━━ ENTRIES SHOWN
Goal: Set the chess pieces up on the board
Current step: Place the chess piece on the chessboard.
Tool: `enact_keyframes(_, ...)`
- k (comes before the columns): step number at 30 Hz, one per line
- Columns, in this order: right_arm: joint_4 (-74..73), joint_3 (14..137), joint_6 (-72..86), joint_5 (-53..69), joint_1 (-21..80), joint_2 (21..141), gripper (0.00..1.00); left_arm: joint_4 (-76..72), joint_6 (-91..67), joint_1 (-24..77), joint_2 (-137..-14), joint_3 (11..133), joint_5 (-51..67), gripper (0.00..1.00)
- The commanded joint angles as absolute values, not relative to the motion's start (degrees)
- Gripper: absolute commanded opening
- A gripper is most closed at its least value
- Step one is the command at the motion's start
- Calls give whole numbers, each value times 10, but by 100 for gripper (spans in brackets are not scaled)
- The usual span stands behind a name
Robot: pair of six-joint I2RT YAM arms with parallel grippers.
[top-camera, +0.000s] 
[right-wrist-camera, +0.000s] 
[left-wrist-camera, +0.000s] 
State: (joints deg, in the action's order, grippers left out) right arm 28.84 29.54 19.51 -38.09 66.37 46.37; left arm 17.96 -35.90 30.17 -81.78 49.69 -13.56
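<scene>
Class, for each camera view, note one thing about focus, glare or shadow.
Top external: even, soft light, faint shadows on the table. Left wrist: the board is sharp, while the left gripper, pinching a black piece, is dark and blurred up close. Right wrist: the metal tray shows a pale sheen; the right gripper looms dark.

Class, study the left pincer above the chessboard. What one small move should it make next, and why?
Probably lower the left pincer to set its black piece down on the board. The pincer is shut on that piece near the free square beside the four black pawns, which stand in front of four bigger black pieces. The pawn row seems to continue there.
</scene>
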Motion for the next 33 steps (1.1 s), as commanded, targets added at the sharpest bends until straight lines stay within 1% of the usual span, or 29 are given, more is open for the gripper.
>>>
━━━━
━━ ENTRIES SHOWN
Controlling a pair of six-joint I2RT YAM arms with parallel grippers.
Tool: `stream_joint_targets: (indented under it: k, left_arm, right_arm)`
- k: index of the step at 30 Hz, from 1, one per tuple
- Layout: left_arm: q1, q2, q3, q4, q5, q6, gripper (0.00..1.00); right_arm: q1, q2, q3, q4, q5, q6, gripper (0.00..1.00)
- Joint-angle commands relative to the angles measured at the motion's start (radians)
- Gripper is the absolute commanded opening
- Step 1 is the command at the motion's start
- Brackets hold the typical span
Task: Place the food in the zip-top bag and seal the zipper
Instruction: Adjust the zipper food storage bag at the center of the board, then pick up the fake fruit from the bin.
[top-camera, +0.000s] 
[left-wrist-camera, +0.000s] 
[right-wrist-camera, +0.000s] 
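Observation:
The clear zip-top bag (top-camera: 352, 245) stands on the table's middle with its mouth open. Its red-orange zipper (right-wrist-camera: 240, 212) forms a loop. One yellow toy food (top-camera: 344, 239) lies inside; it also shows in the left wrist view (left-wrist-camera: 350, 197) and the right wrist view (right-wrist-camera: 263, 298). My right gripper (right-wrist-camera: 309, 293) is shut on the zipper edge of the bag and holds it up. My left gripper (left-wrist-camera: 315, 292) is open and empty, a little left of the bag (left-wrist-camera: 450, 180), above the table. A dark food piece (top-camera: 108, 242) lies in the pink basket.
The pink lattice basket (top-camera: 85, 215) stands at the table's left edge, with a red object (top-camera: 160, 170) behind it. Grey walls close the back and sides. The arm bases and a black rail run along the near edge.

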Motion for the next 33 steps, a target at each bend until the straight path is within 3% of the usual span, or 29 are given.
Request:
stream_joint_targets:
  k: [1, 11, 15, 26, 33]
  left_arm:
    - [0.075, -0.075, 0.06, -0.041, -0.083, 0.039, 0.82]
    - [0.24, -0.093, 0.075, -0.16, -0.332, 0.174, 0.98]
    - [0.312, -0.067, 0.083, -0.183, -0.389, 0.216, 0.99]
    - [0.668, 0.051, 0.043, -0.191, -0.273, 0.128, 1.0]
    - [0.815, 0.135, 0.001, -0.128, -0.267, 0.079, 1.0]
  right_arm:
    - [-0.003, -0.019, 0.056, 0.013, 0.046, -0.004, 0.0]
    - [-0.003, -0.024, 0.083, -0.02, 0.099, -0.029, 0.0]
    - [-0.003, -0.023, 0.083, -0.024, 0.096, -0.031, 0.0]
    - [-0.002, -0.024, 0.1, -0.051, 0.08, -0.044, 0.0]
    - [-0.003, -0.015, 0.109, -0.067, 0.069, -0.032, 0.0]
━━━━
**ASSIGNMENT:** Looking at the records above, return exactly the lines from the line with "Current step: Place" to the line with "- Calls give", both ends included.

**OUTPUT:**
Current step: Place the chess piece on the chessboard.
Tool: `enact_keyframes(_, ...)`
- k (comes before the columns): step number at 30 Hz, one per line
- Columns, in this order: right_arm: joint_4 (-74..73), joint_3 (14..137), joint_6 (-72..86), joint_5 (-53..69), joint_1 (-21..80), joint_2 (21..141), gripper (0.00..1.00); left_arm: joint_4 (-76..72), joint_6 (-91..67), joint_1 (-24..77), joint_2 (-137..-14), joint_3 (11..133), joint_5 (-51..67), gripper (0.00..1.00)
- The commanded joint angles as absolute values, not relative to the motion's start (degrees)
- Gripper: absolute commanded opening
- A gripper is most closed at its least value
- Step one is the command at the motion's start
- Calls give whole numbers, each value times 10, but by 100 for gripper (spans in brackets are not scaled)

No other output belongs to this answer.